Task item: From the entries below, return exactly the lines beginning at the one that contains "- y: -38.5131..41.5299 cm" and ending at the one that contains "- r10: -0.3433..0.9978", both of them included, and only those lines.

Records from a data source:
......

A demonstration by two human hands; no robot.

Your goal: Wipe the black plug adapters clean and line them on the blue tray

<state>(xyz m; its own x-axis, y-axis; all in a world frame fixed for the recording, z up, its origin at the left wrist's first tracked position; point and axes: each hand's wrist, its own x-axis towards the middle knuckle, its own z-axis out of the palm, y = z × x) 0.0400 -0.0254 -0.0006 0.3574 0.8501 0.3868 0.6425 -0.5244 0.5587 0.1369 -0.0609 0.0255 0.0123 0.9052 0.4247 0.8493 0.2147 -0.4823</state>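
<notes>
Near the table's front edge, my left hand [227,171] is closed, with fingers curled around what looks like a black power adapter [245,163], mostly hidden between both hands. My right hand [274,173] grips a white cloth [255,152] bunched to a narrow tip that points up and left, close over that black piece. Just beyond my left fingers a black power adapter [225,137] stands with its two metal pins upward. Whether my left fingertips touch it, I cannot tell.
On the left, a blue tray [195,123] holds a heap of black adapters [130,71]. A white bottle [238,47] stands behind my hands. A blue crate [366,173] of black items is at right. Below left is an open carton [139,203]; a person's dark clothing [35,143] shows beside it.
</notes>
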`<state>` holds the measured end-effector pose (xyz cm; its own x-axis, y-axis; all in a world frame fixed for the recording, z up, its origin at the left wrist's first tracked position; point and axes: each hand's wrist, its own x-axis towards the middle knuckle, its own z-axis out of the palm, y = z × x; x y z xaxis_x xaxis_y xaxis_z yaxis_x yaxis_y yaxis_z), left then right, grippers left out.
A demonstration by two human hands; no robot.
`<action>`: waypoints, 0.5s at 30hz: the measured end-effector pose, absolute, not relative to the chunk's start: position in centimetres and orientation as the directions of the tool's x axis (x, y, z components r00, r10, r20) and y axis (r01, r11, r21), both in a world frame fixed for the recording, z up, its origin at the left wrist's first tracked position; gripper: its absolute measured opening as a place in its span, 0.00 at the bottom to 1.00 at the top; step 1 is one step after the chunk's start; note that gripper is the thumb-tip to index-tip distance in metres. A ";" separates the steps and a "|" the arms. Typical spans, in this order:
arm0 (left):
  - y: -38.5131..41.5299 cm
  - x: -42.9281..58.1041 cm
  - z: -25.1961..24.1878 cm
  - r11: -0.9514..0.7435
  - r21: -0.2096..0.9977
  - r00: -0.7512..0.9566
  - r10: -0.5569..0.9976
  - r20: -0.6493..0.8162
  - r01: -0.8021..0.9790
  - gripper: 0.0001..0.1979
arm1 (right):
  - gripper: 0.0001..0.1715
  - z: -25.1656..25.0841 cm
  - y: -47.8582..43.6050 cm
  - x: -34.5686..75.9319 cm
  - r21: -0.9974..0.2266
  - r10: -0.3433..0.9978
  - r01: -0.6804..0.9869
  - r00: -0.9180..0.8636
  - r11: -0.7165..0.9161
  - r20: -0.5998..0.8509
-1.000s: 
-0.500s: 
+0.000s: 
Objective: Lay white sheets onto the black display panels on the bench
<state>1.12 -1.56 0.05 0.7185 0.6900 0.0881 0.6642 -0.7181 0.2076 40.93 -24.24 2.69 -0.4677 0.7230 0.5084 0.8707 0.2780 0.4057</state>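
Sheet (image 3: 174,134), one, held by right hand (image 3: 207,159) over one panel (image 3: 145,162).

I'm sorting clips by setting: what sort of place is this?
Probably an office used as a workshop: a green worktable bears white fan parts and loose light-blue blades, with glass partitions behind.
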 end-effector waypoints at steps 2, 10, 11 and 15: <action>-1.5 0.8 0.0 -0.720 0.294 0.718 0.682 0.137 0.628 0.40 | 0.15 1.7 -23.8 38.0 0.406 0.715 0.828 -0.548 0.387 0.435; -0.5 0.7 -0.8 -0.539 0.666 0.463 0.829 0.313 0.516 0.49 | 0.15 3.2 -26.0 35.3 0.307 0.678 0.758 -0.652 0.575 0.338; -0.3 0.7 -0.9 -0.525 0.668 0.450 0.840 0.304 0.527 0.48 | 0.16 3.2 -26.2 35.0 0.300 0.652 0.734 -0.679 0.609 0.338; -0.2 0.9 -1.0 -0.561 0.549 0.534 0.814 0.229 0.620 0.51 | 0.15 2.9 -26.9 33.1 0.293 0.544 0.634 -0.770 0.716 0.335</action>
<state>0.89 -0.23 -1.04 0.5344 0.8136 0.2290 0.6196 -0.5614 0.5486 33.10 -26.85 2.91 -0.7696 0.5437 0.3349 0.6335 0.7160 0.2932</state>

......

Result of this task:
  - y: -38.5131..41.5299 cm
  - x: -42.9281..58.1041 cm
  - z: -25.1961..24.1878 cm
  - r11: -0.9514..0.7435
  - r21: -0.2096..0.9977
  - r00: -0.7512..0.9566
  - r10: -0.5569..0.9976
  - r20: -0.6493..0.8162
  - r01: -0.8021..0.9790
  - gripper: 0.0001..0.1979
arm1 (right):
  - gripper: 0.0001..0.1715
  - z: -25.1656..25.0841 cm
  - y: -47.8582..43.6050 cm
  - x: -34.5686..75.9319 cm
  - r21: -0.9974..0.2266
  - r10: -0.3433..0.9978

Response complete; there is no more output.